§ **Work required**: Look for the word "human" in the entries below, then copy every line that has it.

§ **Input material**:
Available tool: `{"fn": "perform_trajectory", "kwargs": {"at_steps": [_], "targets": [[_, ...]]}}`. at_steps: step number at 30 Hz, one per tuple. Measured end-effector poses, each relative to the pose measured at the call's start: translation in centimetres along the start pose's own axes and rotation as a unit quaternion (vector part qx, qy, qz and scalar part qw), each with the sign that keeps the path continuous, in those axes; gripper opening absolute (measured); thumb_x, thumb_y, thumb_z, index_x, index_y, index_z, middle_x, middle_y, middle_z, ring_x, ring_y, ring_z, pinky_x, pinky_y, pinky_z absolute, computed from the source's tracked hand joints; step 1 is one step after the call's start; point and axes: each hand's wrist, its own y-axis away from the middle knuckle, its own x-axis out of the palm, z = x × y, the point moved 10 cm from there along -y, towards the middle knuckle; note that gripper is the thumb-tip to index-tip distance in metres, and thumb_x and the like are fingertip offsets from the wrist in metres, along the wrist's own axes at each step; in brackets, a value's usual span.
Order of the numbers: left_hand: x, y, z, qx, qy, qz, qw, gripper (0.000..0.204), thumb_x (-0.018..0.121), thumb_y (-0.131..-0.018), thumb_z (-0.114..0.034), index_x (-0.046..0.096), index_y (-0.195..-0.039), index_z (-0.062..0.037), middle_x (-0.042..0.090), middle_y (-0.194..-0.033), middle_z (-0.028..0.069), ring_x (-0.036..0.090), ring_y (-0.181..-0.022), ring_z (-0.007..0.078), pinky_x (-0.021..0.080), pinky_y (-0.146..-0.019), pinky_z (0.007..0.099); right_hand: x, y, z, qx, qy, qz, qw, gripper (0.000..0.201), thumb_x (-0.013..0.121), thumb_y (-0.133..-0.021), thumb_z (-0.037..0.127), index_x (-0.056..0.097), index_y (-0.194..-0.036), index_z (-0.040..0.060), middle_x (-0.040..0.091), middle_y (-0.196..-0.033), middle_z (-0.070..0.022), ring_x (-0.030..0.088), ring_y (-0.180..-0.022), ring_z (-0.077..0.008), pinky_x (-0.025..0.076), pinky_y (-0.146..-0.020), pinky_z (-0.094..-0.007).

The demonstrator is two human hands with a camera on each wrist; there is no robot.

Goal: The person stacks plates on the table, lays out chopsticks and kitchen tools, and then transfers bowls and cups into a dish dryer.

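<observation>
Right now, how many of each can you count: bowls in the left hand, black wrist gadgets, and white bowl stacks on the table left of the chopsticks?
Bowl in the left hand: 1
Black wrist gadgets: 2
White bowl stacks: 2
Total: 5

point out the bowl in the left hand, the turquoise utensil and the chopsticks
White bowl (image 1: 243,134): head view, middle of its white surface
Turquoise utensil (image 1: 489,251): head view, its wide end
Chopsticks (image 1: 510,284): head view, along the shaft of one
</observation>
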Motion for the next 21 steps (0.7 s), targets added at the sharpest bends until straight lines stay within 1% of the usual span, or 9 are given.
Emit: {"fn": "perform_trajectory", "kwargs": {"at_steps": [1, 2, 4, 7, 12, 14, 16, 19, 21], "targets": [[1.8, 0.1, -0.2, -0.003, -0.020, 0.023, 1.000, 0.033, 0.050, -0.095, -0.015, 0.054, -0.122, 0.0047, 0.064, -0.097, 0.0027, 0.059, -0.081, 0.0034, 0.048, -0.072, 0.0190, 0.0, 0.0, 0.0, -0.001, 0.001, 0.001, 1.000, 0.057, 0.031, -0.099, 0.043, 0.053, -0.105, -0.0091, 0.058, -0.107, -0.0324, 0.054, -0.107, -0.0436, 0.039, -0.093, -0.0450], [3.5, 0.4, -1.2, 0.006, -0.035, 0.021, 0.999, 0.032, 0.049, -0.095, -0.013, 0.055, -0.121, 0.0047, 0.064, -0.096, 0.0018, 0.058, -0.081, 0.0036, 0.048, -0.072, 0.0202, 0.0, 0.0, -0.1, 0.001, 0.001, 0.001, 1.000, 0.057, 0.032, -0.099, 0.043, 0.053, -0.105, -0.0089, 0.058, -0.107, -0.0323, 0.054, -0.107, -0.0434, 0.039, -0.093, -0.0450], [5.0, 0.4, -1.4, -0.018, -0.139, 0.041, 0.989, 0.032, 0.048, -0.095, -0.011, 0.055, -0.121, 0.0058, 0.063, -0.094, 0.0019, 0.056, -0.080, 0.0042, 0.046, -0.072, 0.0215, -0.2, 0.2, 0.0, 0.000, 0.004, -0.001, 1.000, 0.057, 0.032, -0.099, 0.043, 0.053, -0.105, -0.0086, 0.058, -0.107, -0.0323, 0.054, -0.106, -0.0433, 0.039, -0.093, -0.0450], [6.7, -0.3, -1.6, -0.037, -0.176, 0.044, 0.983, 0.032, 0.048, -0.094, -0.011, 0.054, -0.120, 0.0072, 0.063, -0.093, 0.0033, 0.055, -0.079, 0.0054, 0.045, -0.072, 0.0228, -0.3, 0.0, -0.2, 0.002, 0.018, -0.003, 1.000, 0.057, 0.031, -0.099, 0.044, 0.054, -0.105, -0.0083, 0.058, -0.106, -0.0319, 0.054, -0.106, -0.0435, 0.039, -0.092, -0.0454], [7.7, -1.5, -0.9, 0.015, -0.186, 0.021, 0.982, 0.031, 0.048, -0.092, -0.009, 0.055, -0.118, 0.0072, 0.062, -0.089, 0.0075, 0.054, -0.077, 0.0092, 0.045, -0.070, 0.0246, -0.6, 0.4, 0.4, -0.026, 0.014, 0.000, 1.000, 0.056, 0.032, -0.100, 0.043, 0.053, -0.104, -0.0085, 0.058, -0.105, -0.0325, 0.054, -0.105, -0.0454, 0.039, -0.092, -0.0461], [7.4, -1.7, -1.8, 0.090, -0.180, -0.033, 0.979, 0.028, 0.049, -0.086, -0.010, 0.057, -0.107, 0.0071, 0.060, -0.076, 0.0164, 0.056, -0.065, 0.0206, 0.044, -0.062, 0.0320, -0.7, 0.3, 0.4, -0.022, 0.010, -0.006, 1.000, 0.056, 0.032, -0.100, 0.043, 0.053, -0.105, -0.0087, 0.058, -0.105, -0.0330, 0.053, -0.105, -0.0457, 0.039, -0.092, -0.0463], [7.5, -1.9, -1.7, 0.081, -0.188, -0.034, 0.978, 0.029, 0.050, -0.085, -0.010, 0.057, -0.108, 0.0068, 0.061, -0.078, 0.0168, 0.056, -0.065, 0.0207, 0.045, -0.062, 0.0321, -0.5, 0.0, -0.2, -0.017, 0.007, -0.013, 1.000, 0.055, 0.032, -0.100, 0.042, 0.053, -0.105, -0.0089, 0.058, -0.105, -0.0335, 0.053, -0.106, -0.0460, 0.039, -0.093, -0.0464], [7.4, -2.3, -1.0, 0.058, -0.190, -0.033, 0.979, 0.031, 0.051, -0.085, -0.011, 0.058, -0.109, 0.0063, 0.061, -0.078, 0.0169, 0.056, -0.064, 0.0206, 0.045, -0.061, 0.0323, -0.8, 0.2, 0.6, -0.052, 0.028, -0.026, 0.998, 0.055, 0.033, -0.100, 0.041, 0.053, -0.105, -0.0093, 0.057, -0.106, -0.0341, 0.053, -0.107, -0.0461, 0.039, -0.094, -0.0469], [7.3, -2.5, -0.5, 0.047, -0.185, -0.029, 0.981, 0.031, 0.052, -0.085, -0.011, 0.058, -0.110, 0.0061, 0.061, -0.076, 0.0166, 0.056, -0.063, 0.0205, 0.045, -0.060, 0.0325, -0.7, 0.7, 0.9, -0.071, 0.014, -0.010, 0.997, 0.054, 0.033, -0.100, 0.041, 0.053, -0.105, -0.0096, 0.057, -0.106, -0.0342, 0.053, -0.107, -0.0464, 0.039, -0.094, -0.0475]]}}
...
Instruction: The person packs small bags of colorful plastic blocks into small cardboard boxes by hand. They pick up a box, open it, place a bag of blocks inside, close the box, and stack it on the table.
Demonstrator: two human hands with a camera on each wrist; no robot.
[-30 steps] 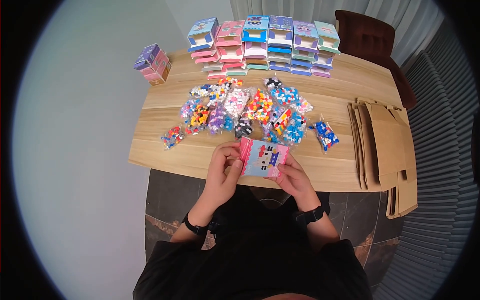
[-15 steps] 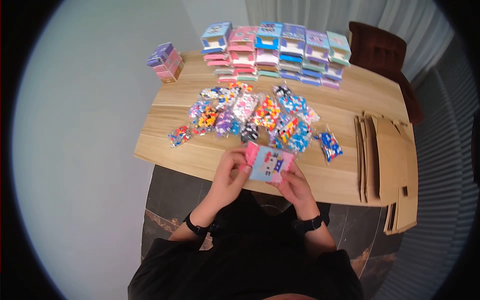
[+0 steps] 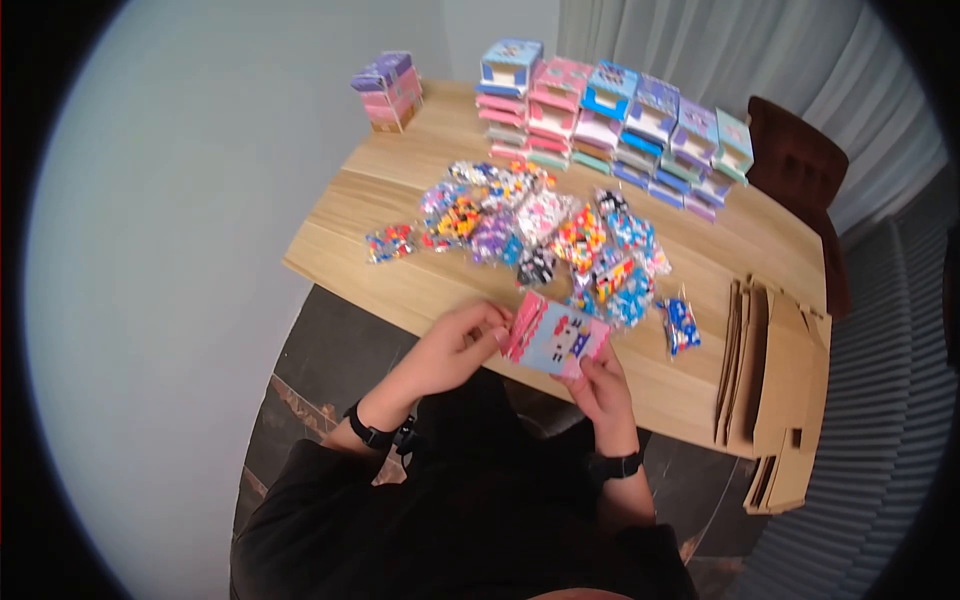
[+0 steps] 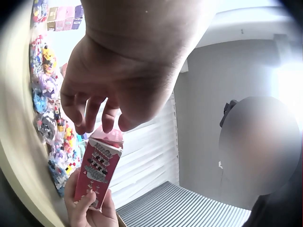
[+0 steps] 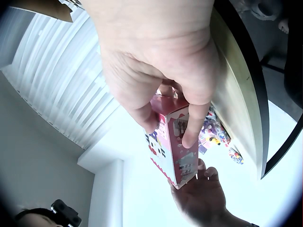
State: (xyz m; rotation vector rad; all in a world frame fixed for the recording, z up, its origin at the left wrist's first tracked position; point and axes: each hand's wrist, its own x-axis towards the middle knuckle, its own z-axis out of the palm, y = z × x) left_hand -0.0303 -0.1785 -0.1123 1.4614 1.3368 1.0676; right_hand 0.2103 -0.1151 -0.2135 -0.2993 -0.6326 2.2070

§ **Response area**:
The demonstrator is two human hands with a camera on each wrist; there is no robot.
Demonstrator: two human hands with a camera on each wrist; no robot.

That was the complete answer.